CVE-2025-24985 - Windows Fast FAT File System Driver Remote Code Execution Vulnerability

Microsoft says that this remote code execution vulnerability is caused by an integer overflow or wraparound in Windows Fast FAT Driver that, when exploited, allows an attacker to execute code.

"An attacker can trick a local user on a vulnerable system into mounting a specially crafted VHD that would then trigger the vulnerability," explains Microsoft.

While Microsoft has not shared details about how it was exploited but malicious VHD images were previously distributed in phishing attacks and through pirated software sites.

Microsoft says that this vulnerability was disclosed anonymously.

CVE-2025-24991 - Windows NTFS Information Disclosure Vulnerability

Microsoft says that attackers can exploit this flaw to read small portions heap memory and steal information.

Attackers can exploit the flaw by tricking a user into mounting a malicious VHD file.

Microsoft says that this vulnerability was disclosed anonymously.

CVE-2025-24993 - Windows NTFS Remote Code Execution Vulnerability

Microsoft says that this remote code execution vulnerability is caused by a heap-based buffer overflow bug in Windows NTFS that allows an attacker to execute code.

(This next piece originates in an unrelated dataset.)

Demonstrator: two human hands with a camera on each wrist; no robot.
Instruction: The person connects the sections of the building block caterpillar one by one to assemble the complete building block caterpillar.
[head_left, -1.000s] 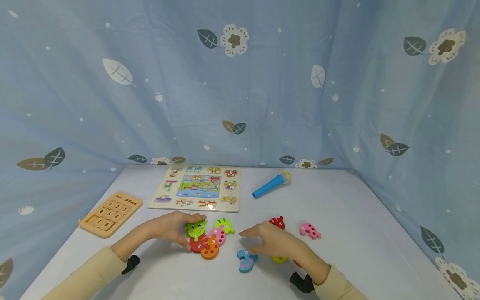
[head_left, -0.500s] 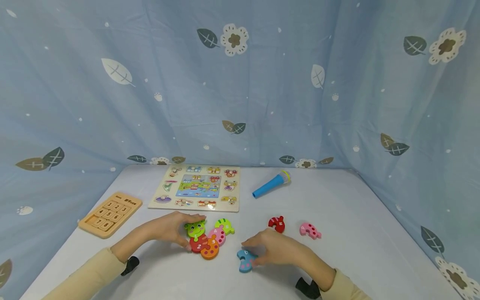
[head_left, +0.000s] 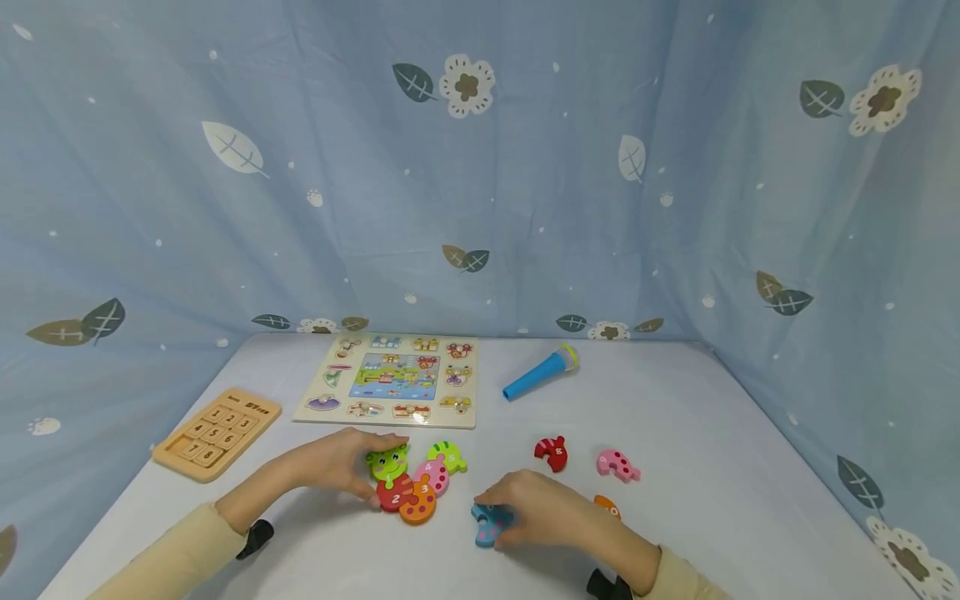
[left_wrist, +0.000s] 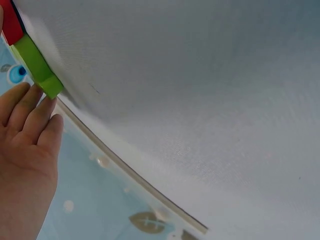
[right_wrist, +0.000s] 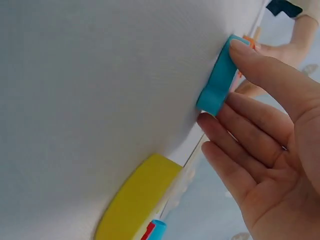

"An attacker can trick a local user on a vulnerable system into mounting a specially crafted VHD that would then trigger the vulnerability," explains Microsoft

Microsoft says that this vulnerability was disclosed anonymously.

CVE-2025-26633 - Microsoft Management Console Security Feature Bypass Vulnerability

While Microsoft has not shared any details about this flaw, based on its description, it may involve a bug that allows malicious Microsoft Management Console (.msc) files to bypass Windows security features and execute code.

"In an email or instant message attack scenario, the attacker could send the targeted user a specially crafted file that is designed to exploit the vulnerability," explains Microsoft.

"In any case an attacker would have no way to force a user to view attacker-controlled content. Instead, an attacker would have to convince a user to take action. For example, an attacker could entice a user to either click a link that directs the user to the attacker's site or send a malicious attachment."

Microsoft says Aliakbar Zahravi from Trend Micro discovered this flaw. BleepingComputer contacted Trend Micro to learn more about how this flaw was exploited.

The publicly disclosed zero-day is:

CVE-2025-26630 - Microsoft Access Remote Code Execution Vulnerability

Microsoft says this remote code execution flaw is caused by a use after free memory bug in Microsoft Office Access.

To exploit the flaw, a user must be tricked into opening a specially crafted Access file. This can be done through phishing or social engineering attacks.

However, the flaw cannot be exploited through the preview pane.

Microsoft says the flaw was discovered by Unpatched.ai.

Other vendors who released updates or advisories in March 2025 include:

Below is the complete list of resolved vulnerabilities in the March 2025 Patch Tuesday updates.

To access the full description of each vulnerability and the systems it affects, you can view the full report here.

Based on an analysis of 14M malicious actions, discover the top 10 MITRE ATT&CK techniques behind 93% of attacks and how to defend against them.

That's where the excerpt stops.